In the data, find each line where the word "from" appears and list that line.
################
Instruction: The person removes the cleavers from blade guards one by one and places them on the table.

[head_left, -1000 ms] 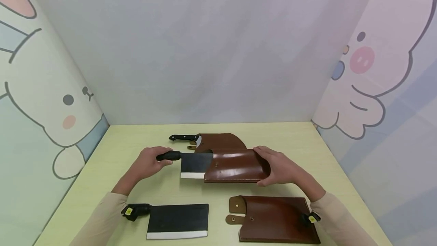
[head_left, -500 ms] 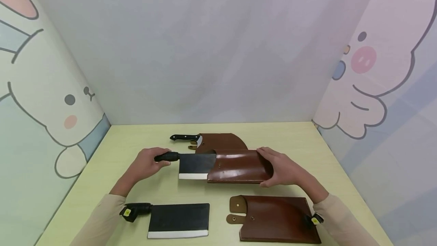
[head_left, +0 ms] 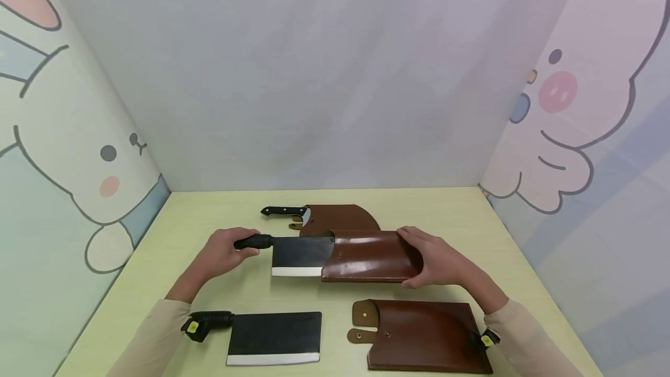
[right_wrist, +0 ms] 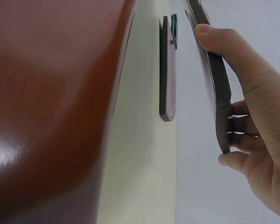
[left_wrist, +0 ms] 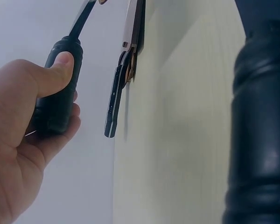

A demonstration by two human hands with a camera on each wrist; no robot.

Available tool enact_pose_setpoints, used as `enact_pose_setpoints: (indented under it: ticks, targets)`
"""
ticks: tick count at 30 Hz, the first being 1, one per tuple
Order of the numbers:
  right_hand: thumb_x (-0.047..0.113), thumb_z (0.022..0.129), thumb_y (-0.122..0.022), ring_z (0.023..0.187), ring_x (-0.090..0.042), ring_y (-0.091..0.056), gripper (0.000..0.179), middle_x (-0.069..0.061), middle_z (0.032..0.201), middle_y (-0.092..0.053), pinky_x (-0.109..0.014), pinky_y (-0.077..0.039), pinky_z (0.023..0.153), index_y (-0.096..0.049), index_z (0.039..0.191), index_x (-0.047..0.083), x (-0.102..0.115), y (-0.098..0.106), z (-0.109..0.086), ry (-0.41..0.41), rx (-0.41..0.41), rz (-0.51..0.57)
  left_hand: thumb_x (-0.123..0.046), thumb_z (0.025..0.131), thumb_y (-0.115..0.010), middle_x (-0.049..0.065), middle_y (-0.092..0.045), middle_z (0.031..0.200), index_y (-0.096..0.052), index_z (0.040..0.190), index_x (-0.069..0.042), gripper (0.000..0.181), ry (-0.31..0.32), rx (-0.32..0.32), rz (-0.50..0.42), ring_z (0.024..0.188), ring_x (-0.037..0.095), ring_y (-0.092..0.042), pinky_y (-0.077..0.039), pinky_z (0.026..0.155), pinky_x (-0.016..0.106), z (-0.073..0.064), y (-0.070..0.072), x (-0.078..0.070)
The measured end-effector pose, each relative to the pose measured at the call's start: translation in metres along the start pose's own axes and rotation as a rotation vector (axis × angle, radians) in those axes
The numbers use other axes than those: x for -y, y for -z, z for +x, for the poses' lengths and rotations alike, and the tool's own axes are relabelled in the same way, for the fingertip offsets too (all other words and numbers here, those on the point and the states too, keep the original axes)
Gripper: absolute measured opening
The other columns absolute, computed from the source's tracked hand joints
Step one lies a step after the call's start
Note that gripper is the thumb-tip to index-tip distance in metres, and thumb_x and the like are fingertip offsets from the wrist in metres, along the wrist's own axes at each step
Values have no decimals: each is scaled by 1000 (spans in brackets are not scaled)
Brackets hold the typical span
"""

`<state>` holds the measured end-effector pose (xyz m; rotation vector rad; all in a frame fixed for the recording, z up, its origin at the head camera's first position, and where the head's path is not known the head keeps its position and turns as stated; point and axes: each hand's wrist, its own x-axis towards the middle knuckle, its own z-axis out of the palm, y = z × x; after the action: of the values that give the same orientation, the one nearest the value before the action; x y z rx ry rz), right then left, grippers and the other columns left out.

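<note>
Above the middle of the table, a cleaver with a dark blade (head_left: 297, 252) and a pale cutting edge is partly inside a glossy brown leather sheath (head_left: 369, 256). My left hand (head_left: 224, 252) grips its black ridged handle (left_wrist: 60, 88), thumb along the side in the left wrist view. My right hand (head_left: 438, 258) holds the sheath by its far right end, thumb on one face and fingers on the other, as the right wrist view shows with the sheath's edge (right_wrist: 219, 88). The front part of the blade is hidden in the sheath.
Near the table's front lie a second cleaver (head_left: 274, 337) at left and a second brown sheath (head_left: 426, 336) with two snap straps at right. Behind the held pair rests a black-handled knife (head_left: 284, 210) in a brown sheath (head_left: 340, 215). Cartoon-printed walls enclose the table (head_left: 209, 208).
More of the blade shows outside the sheath than before. My left hand has shifted slightly left with the handle, my right hand slightly right with the sheath.
</note>
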<state>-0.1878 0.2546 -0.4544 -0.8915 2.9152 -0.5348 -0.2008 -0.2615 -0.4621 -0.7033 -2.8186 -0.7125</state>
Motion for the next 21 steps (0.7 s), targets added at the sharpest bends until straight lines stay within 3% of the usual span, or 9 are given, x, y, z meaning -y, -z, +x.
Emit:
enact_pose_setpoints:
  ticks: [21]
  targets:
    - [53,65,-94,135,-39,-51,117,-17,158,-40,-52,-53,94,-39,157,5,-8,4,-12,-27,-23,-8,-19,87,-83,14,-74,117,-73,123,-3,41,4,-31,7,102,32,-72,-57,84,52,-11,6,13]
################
### Reply
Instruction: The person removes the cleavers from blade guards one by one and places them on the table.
The other columns absolute, computed from the source's tracked hand joints
Note that gripper is the thumb-tip to index-tip distance in metres, and thumb_x and the like are fingertip offsets from the wrist in metres, along the wrist's own axes at each step

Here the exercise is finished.